» **WORK REQUEST**: Whatever the records say, repeat them exactly as given.

'''

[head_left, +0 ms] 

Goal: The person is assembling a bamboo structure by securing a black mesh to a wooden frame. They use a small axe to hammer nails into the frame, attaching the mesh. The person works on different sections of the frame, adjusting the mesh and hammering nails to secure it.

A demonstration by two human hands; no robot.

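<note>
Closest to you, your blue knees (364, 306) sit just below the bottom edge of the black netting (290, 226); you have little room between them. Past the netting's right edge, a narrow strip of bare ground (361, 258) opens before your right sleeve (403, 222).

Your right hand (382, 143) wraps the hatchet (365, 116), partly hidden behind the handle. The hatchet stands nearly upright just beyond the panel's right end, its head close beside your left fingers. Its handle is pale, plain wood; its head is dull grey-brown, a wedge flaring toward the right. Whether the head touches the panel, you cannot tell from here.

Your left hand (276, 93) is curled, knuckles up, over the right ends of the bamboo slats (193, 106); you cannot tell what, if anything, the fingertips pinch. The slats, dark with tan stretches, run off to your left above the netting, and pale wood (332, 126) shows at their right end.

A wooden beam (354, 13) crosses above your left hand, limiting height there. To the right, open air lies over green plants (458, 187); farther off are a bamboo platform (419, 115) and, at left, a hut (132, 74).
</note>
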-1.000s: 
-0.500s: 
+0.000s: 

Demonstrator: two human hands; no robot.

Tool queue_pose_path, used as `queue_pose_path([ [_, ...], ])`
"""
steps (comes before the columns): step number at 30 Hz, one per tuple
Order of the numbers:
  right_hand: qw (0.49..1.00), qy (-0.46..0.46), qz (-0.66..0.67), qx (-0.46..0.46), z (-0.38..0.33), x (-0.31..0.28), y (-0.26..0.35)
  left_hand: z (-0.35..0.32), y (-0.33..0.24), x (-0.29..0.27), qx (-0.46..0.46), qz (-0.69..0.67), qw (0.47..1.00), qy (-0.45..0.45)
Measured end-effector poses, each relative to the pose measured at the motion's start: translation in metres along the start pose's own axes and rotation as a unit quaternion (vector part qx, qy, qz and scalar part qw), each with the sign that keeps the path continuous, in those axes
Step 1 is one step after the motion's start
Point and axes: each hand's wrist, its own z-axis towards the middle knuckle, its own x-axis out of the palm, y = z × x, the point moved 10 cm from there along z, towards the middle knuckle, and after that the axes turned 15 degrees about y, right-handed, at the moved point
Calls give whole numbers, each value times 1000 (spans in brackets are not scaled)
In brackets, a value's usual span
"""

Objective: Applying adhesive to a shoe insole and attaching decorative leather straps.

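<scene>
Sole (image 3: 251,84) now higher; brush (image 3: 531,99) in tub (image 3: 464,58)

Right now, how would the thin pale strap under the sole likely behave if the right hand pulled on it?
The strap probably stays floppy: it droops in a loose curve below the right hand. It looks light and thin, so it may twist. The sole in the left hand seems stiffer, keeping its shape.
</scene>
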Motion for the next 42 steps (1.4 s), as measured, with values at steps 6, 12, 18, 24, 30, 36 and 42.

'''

» **EXERCISE OUTPUT**:
[head_left, +0 ms] 

Goal: The person is assembling a bamboo structure by securing a black mesh to a wooden frame. They use a small axe to hammer nails into the frame, attaching the mesh. The person works on different sections of the frame, adjusting the mesh and hammering nails to secure it.

A demonstration by two human hands; no robot.

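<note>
Closest to you, your blue knees (364, 306) sit just below the bottom edge of the black netting (290, 226); you have little room between them. Past the netting's right edge, a narrow strip of bare ground (361, 258) opens before your right sleeve (403, 222).

Your right hand (382, 143) wraps the hatchet (365, 116), partly hidden behind the handle. The hatchet stands nearly upright just beyond the panel's right end, its head close beside your left fingers. Its handle is pale, plain wood; its head is dull grey-brown, a wedge flaring toward the right. Whether the head touches the panel, you cannot tell from here.

Your left hand (276, 93) is curled, knuckles up, over the right ends of the bamboo slats (193, 106); you cannot tell what, if anything, the fingertips pinch. The slats, dark with tan stretches, run off to your left above the netting, and pale wood (332, 126) shows at their right end.

A wooden beam (354, 13) crosses above your left hand, limiting height there. To the right, open air lies over green plants (458, 187); farther off are a bamboo platform (419, 115) and, at left, a hut (132, 74).
</note>
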-1.000s: 
-0.500s: 
+0.000s: 

Demonstrator: two human hands; no robot.

Tool queue_pose_path, used as `queue_pose_path([ [_, ...], ])`
"""
steps (comes before the columns): step number at 30 Hz, one per tuple
Order of the numbers:
  right_hand: qw (0.49..1.00), qy (-0.46..0.46), qz (-0.66..0.67), qx (-0.46..0.46), z (-0.38..0.33), x (-0.31..0.28), y (-0.26..0.35)
  left_hand: z (-0.35..0.32), y (-0.33..0.24), x (-0.29..0.27), qx (-0.46..0.46), qz (-0.69..0.67), qw (0.47..1.00), qy (-0.45..0.45)
Measured end-effector poses, each relative to the pose measured at the motion's start: translation in metres along the start pose's own axes and rotation as a unit quaternion (vector part qx, qy, qz and scalar part qw), each with the sign that keeps the path continuous, in those axes
Step 1 is one step after the motion's start
Point and axes: each hand's wrist, its own z-axis towards the middle knuckle, its own x-axis out of the palm, y = z × x, the point moved 10 cm from there along z, towards the middle knuckle, and after that the axes turned 15 degrees about y, right-handed, at the moved point
Calls give whole numbers, each value times 1000 (spans in brackets are not scaled)
In brackets, a value's usual span
"""

Objective: Applying adhesive to a shoe insole and attaching decorative leather straps.

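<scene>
Sole (image 3: 251,84) now higher; brush (image 3: 531,99) in tub (image 3: 464,58)

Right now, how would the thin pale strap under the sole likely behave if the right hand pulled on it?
The strap probably stays floppy: it droops in a loose curve below the right hand. It looks light and thin, so it may twist. The sole in the left hand seems stiffer, keeping its shape.
</scene>
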Motion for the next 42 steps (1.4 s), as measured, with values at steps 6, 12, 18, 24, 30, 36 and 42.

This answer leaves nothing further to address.